== INPUT MATERIAL ==

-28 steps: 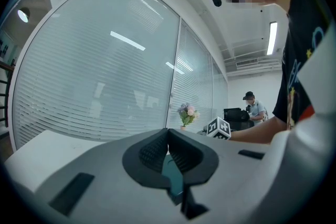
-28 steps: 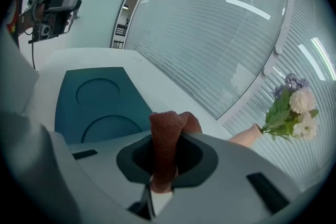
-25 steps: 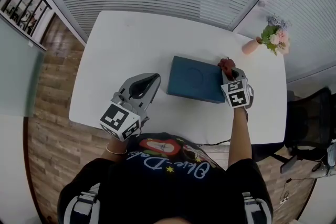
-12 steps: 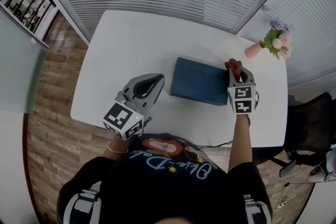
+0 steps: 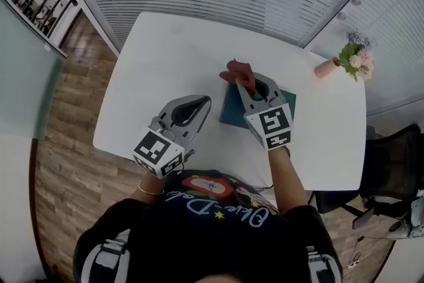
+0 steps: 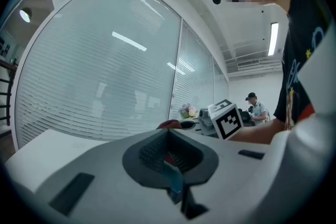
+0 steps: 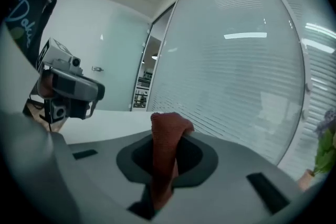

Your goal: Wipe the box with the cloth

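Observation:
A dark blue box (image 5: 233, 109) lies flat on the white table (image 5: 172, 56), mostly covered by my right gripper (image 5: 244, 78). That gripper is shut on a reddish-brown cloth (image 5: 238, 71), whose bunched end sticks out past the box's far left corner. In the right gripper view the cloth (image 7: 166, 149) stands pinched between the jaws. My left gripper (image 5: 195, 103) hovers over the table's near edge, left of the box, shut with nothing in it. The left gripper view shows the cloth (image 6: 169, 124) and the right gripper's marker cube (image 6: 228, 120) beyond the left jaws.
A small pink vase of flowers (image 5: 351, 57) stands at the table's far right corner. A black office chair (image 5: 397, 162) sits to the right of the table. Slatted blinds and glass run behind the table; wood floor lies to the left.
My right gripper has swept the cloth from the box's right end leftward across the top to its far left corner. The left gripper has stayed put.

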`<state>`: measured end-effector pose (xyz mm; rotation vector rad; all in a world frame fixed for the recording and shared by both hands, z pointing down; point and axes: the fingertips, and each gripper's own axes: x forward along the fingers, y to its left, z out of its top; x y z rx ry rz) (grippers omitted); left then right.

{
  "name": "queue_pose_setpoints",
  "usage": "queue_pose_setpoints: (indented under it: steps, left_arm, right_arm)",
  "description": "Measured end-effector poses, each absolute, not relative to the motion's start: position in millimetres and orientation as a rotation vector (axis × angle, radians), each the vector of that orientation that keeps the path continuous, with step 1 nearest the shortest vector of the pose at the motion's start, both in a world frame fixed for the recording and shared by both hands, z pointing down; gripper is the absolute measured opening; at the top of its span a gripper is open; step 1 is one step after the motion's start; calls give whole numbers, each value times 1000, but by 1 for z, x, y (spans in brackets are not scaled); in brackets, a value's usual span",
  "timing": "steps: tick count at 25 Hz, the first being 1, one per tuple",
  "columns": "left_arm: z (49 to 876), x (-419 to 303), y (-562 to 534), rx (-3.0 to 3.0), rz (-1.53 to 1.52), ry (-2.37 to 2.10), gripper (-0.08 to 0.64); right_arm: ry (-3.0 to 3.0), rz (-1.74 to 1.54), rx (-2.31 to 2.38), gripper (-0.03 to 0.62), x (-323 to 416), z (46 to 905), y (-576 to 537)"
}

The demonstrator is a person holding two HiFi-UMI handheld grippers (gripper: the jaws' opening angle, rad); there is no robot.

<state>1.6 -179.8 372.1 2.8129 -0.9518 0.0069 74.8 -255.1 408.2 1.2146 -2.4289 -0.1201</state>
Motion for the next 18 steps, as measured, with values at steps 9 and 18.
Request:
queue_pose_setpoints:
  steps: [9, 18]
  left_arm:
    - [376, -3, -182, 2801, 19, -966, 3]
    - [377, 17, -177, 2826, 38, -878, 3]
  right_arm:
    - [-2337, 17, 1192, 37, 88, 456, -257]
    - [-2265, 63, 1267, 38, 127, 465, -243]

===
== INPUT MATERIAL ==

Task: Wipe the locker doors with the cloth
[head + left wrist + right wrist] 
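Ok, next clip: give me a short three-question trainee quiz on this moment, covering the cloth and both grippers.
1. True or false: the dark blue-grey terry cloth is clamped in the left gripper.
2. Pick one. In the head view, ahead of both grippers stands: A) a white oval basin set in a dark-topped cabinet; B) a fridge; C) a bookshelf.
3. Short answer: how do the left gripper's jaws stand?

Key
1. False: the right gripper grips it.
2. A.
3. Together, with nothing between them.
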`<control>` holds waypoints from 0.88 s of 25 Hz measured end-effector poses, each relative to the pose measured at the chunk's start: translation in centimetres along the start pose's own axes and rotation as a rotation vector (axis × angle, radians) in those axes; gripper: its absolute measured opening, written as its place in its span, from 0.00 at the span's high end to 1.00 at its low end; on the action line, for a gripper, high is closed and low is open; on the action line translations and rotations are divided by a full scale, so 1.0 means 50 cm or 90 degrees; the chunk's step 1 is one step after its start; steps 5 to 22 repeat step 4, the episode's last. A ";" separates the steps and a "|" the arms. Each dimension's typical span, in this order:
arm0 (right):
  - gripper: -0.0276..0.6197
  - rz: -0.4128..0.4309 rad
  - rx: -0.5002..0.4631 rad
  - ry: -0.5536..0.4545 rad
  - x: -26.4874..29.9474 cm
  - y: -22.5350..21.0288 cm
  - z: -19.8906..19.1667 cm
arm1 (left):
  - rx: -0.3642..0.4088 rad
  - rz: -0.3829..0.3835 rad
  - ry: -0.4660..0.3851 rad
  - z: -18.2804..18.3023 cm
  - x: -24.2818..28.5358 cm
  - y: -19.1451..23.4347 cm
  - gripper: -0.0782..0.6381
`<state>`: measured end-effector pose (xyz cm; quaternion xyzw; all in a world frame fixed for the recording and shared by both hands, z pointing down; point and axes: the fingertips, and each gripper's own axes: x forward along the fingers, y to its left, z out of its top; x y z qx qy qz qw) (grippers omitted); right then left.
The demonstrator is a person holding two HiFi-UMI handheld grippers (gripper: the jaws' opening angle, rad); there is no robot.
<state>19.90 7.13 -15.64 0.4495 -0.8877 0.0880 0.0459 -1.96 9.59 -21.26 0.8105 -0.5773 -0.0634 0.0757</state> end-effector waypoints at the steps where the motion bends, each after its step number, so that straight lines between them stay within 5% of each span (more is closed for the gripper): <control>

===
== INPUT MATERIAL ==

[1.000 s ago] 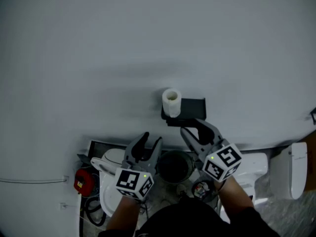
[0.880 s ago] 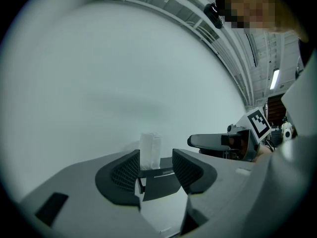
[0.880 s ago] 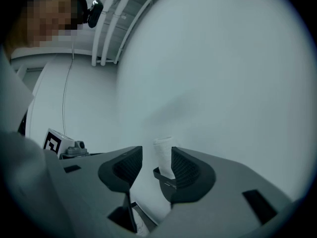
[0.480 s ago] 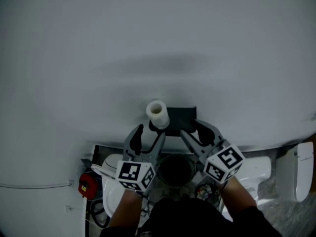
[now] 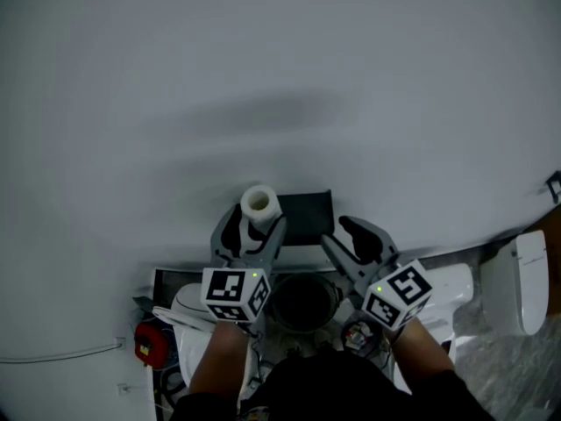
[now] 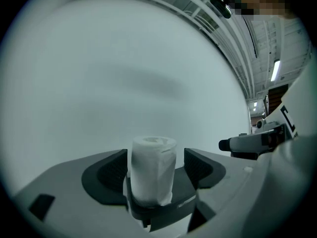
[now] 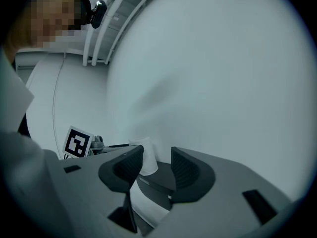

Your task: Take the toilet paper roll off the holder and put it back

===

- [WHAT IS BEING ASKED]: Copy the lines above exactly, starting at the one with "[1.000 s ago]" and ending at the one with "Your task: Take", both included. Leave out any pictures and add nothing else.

- [RESULT]:
[1.000 s ago] 
[0.880 s ago] 
[0.880 s ago] 
[0.480 s ago] 
[now] 
[now] 
[now] 

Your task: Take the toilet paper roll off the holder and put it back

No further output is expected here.